Work instruction |
Search the records for "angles" and copy each line that holds it.

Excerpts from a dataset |
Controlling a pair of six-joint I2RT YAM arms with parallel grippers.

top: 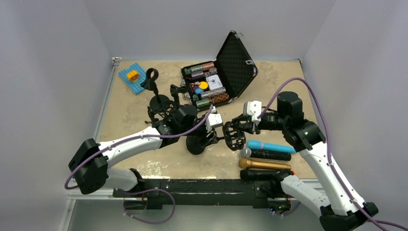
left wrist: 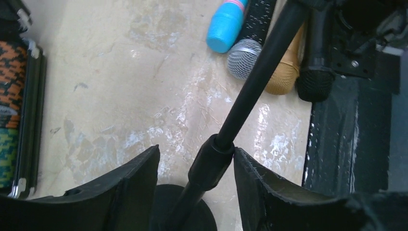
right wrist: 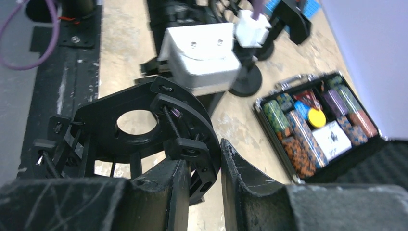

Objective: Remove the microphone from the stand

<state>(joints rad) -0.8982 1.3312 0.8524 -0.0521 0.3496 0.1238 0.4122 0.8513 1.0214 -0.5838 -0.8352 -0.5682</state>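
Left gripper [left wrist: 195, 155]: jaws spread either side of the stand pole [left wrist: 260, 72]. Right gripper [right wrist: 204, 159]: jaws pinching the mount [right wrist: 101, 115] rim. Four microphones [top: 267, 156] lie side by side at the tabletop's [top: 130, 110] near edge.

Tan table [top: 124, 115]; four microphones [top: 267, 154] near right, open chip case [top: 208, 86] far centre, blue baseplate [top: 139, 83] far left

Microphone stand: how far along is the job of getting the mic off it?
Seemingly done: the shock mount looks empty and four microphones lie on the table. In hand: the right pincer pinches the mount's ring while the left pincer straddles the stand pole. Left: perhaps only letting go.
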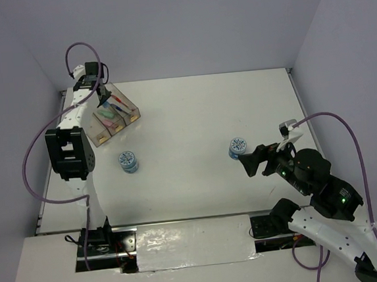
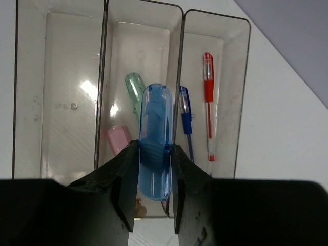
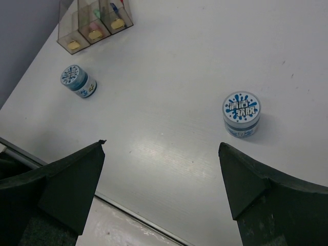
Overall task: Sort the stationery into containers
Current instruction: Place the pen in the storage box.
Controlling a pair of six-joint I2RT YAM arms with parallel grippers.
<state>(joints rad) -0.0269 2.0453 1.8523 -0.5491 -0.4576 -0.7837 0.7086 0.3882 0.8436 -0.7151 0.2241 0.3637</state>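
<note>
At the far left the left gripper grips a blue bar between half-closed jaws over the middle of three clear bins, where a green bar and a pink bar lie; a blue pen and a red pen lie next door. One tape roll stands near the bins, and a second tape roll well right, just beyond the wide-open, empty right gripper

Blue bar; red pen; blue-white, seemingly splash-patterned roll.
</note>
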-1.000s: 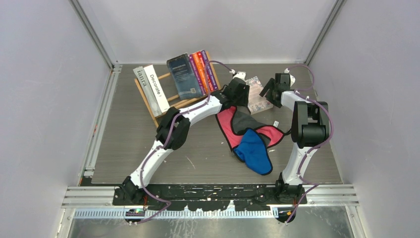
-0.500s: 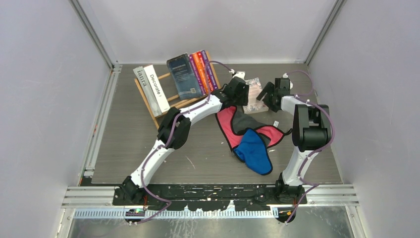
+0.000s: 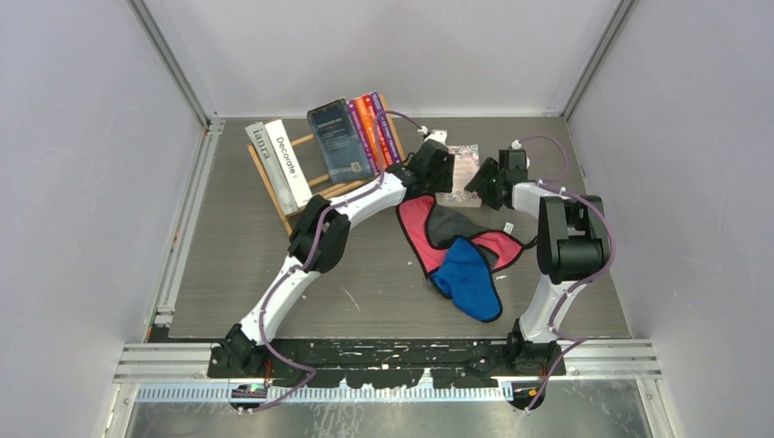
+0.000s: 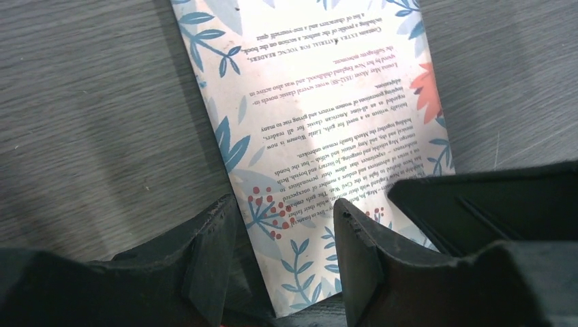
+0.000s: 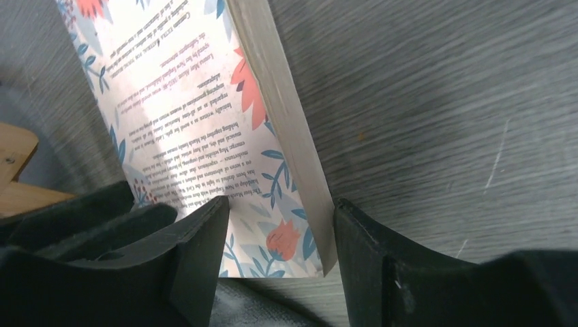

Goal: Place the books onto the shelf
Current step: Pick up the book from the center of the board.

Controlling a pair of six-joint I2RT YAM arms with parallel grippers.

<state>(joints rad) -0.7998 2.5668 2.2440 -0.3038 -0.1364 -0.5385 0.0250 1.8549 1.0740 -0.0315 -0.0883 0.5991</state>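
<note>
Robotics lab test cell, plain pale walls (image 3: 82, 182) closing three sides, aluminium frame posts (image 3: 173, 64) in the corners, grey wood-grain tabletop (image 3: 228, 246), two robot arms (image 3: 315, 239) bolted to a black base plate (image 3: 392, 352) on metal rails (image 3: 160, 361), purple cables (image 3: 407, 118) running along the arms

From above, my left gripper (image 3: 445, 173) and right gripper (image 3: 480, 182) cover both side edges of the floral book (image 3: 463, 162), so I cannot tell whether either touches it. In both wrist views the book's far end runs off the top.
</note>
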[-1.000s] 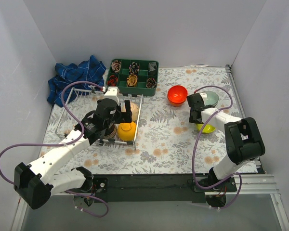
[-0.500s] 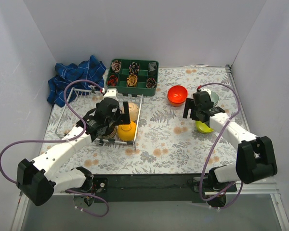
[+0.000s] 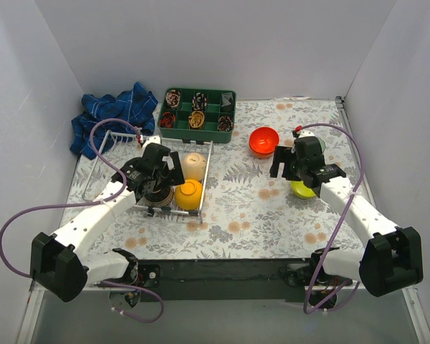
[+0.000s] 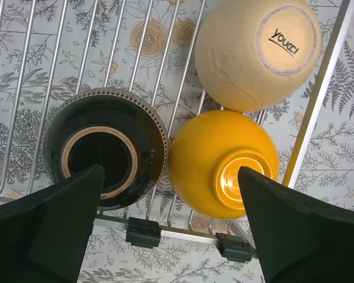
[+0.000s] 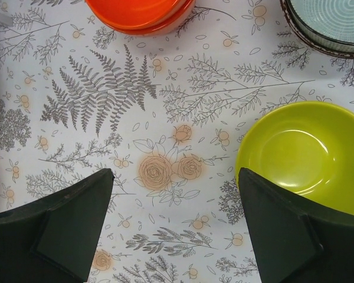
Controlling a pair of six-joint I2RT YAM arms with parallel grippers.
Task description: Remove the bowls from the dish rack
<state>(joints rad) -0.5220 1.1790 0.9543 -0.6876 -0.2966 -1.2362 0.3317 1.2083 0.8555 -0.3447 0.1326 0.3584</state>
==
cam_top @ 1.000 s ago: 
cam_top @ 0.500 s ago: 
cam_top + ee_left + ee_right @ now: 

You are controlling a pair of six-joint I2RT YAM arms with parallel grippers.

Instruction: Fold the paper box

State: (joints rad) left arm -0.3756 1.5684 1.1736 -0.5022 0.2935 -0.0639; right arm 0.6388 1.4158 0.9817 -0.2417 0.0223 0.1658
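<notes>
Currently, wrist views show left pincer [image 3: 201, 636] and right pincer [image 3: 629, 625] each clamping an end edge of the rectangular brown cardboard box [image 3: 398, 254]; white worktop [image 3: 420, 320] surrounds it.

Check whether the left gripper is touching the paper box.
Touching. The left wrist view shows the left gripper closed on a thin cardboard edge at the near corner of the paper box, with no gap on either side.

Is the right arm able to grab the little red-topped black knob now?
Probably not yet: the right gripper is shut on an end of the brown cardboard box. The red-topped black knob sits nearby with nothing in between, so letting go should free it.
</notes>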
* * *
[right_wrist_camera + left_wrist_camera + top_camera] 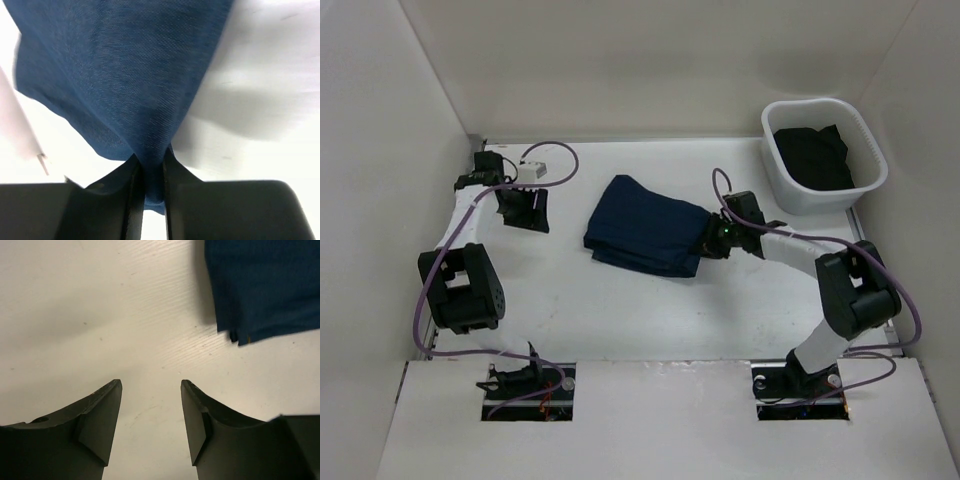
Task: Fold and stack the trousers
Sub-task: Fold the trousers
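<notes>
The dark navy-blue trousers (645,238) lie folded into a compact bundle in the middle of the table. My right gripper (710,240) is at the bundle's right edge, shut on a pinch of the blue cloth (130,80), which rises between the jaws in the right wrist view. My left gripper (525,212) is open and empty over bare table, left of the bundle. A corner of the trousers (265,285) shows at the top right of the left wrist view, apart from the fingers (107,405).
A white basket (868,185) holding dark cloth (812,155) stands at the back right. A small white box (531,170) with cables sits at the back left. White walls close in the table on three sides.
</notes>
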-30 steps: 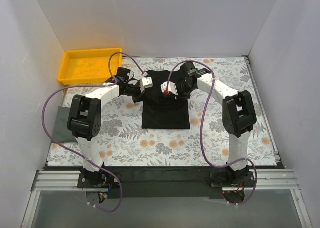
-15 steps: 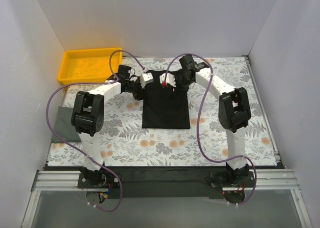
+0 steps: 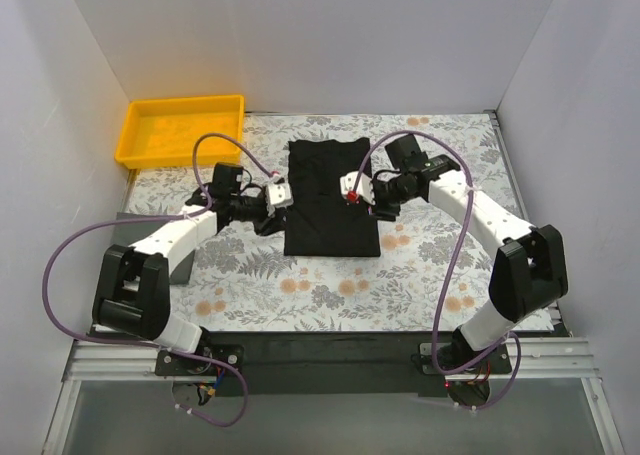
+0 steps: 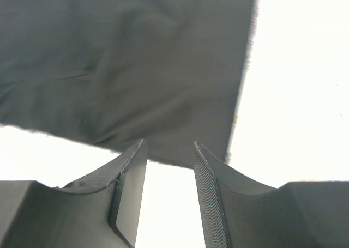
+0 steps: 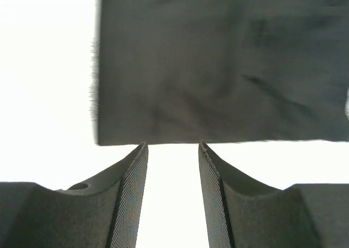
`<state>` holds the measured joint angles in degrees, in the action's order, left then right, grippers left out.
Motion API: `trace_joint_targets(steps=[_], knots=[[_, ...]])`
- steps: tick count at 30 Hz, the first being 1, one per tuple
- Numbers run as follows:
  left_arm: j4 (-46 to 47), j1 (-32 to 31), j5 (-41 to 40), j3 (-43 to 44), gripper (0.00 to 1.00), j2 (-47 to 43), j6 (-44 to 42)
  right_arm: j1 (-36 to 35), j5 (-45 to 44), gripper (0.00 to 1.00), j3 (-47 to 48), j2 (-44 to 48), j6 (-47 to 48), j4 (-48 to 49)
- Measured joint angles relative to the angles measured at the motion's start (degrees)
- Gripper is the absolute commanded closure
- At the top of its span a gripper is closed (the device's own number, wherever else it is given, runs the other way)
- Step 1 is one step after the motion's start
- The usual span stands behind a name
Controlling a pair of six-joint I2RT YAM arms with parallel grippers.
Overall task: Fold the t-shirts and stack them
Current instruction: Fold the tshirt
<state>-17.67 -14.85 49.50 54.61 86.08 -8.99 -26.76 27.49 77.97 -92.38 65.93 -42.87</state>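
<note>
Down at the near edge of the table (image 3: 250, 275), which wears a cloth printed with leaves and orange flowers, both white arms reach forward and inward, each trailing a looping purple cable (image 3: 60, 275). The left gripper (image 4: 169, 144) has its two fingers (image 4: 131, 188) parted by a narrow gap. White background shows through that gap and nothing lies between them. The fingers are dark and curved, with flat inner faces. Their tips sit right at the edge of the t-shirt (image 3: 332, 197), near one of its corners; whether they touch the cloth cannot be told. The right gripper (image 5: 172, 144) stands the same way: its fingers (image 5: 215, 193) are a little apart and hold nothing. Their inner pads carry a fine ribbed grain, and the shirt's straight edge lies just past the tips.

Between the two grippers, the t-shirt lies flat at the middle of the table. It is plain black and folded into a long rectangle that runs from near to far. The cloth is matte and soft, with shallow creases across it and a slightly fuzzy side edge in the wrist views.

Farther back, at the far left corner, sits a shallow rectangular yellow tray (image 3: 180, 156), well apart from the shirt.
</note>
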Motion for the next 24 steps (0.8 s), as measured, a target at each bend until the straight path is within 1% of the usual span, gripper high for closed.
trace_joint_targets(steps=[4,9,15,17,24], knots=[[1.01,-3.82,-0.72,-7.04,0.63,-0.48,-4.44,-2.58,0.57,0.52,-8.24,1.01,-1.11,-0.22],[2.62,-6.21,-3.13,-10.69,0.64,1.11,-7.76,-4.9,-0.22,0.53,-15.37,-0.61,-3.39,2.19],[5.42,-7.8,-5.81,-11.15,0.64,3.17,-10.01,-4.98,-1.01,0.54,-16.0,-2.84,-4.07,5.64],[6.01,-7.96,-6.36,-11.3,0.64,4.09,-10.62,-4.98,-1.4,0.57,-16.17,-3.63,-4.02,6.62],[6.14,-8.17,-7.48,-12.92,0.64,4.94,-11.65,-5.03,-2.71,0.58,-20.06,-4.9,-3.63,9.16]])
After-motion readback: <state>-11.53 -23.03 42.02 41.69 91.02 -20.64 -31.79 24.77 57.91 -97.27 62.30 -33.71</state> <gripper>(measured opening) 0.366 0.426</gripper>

Problem solution |
`<state>` holds the measured joint angles in degrees, in the action's order, left then right, grippers left out.
- Measured joint angles relative to the angles measured at the motion's start (degrees)

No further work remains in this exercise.